I got the new James Taylor Covers album, it is pretty good so far, just recently i became a James Taylor fan, i always liked other people's covers of his music, but never gave him a listen. It's really good. I really enjoy when driving around with my dad and we both are singing "Fire and Rain" together. :}

I am only on a 10 minute break right now though, and it ends in 3 minutes, so I don't want to get into too much of a rant. But i hope everyone if anyone that reads this has a great night, and stay safe. Or even come see me at work. If you brought me lunch...that would be the best. Ciao, everyone.

Peace, Love, and Warfare. - bshell.

Wednesday, October 29, 2008

Greatest feeling

I have never let my gates open as i did tonight, i can't even begin to explain.
i am happy.
i love you.

:)

Bold as Love

I am so completely happy. God never stops providing.

I am going to start a few short essays, on the subjects of "thought and thinking". And the other ones have slipped my mind on what the subject matter was.

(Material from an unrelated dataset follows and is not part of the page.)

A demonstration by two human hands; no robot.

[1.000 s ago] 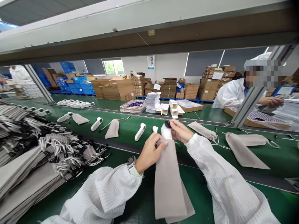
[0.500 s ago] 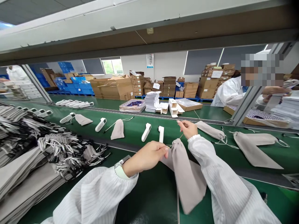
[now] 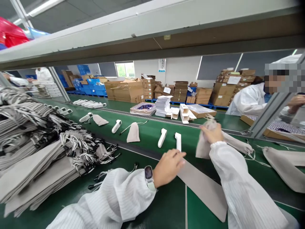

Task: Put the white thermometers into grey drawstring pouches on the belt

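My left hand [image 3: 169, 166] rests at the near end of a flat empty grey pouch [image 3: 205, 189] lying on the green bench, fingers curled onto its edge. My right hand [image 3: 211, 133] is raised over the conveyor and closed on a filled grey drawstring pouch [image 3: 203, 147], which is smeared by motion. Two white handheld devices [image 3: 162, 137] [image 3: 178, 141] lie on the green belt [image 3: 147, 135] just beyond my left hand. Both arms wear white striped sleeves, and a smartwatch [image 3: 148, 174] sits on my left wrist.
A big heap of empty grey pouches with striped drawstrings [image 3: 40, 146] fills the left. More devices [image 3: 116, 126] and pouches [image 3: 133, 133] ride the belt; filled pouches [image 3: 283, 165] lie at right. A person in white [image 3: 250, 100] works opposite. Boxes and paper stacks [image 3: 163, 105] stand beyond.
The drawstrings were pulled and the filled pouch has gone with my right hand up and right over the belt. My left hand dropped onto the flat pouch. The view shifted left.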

i feel like a baby plant. i want to absorb more knowledge!!! someone please be my water and sunlight!

PeaceLoveWarfare

Saturday, October 18, 2008

time after time

your words trace the corners of my mind like your tongue did the border of my lips when i held you closest. the fears turned into exaltation's of praise, hoping that truth would be poured upon our life as if a burst of fire from a dragons mouth scorching the last of many victims. you can feel sandpaper under your fingernails, as well as the armada of smiles that reside upon faces like stars splashed into the large black sky. dreary is the only way to explain what he could possibly be feeling. But based on his expression's he is on a whole different level. days turn to years, and minutes into nanoseconds.

Time is slipping away and you can not even begin to beguile yourself into knowing these things.

this is our life.

Thursday, October 16, 2008

save what you can

Is Bobby too cynical? He is not denying the fact that he is. This is a fact in some folks eyes. But it seems to be that some relationships, with certain someones, can be so virulent that it tracks itself under his skin and monotonously eats his mental health to dust. Having schlepped this burden farther than he has ever intended, a new nomadic lifestyle is at reach. With so many harangues from his parents about what the smartest decisions in life ARE, he finally sits and thinks to himself on what his life desires truely consist of. With this phantasm of a lifestyle still only visible to himself he inadvertently....

Tuesday, September 2, 2008

i tend too

offend people easily.
say things at the wrong time. more often than not.
not know what i want at the right time.
not be thankful for things i should be.
not set a good example when i should.

there are alot of things. my whole life people have told me how great of a person i was, or this that and the other. and over time i can just see myself not being that great. i need to get back my my roots of how i was raised, and just live better. today went from horrible to good. i am happy though. VERY

lay down your flag

and to capture anothers is sometimes not exactly what a man wants. but when it comes to war, sometimes you have to do what is best for the country and not yourself.


they should make some kind of anti-temptation soap like they have for bacteria. that would be cool.

Monday, August 25, 2008

Day 1 @ the University

Amazing, 2 a days with swimming, running time, biking time, all you can eat cafeteria (6 restaurants, coffee bar, salad bar, cereal bar) too much to handle. this is a brief list and all you need to know in one about UWF. And my Fundamentals of Marketing teacher told me i should teach the class with my apparently perfect definition of marketing. This is going to be a productive semester.

Damn i feel good!

Welcome to UWF

It is the opening day at University of West Florida for the Fall 08 semester. I could very easily get distracted into this onslaught of events, friends, women, clubs, as well as the many other distractions to be found on the UWF campus. There are no maybes but only musts when it comes to making great great grades, and working out to attain my goals. This will be an epic two years that could define a successful me, or a failure of me. And most importantly my relationship with God. To say the least i feel good.

Well enough with all this talk. Time to get to work.